— PROBLEM DESCRIPTION —
Read the material below and tally how many lines hold the word "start", giving the number and nothing else.

— DATA BLOCK —
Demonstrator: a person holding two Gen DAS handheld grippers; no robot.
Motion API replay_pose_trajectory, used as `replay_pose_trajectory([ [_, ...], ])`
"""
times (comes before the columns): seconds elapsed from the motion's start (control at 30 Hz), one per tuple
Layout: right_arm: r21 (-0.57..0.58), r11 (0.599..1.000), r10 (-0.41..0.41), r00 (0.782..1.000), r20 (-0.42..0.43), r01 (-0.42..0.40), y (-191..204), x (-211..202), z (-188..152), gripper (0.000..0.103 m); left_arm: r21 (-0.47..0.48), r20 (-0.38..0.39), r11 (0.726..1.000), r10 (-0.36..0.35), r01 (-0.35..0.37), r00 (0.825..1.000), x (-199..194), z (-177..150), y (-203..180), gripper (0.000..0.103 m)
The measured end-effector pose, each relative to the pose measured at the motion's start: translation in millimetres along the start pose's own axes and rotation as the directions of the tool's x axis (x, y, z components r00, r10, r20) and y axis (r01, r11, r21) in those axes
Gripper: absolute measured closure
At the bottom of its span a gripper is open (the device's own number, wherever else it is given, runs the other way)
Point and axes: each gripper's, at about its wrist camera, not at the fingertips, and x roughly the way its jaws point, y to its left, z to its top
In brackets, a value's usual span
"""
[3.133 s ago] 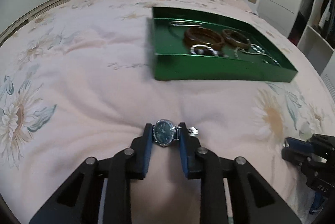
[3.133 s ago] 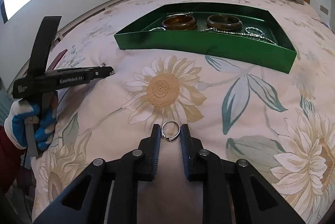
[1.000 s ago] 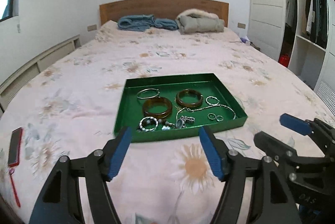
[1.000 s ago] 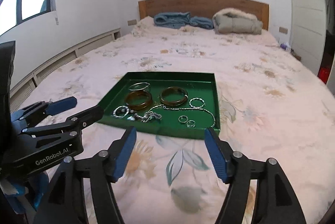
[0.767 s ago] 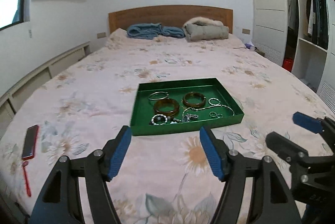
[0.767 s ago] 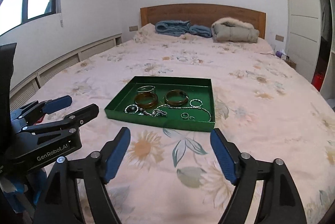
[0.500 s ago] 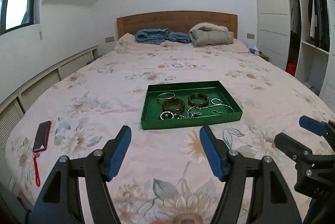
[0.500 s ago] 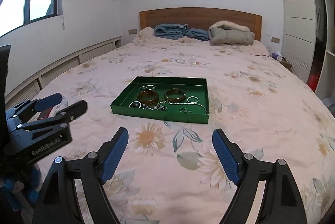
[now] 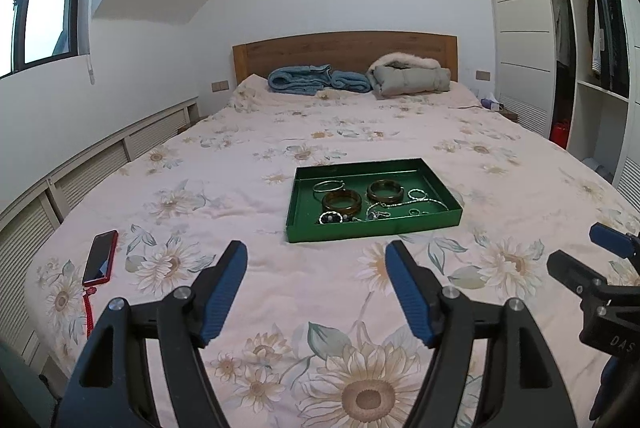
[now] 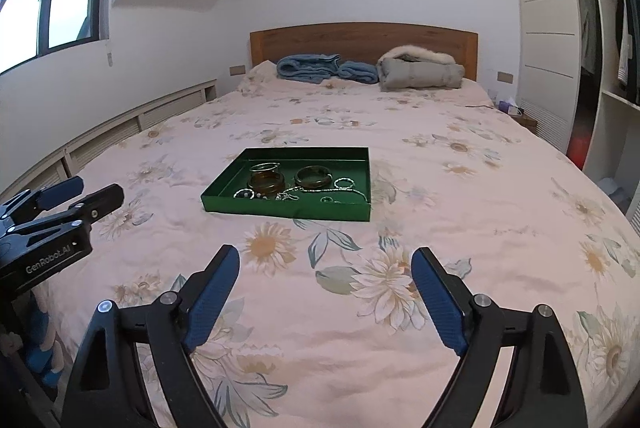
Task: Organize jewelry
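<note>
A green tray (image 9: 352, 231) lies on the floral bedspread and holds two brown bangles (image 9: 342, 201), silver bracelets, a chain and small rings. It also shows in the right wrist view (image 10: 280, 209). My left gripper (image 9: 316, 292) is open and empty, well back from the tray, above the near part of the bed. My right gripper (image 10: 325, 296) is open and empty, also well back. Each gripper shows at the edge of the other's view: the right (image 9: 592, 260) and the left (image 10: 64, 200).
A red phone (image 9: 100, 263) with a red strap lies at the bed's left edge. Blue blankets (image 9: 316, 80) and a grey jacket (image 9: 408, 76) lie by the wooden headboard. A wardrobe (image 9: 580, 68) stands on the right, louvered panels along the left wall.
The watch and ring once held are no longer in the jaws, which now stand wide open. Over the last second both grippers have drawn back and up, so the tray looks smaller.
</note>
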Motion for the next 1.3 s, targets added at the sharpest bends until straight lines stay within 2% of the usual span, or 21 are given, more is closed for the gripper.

— OUTPUT FOR THIS TASK —
2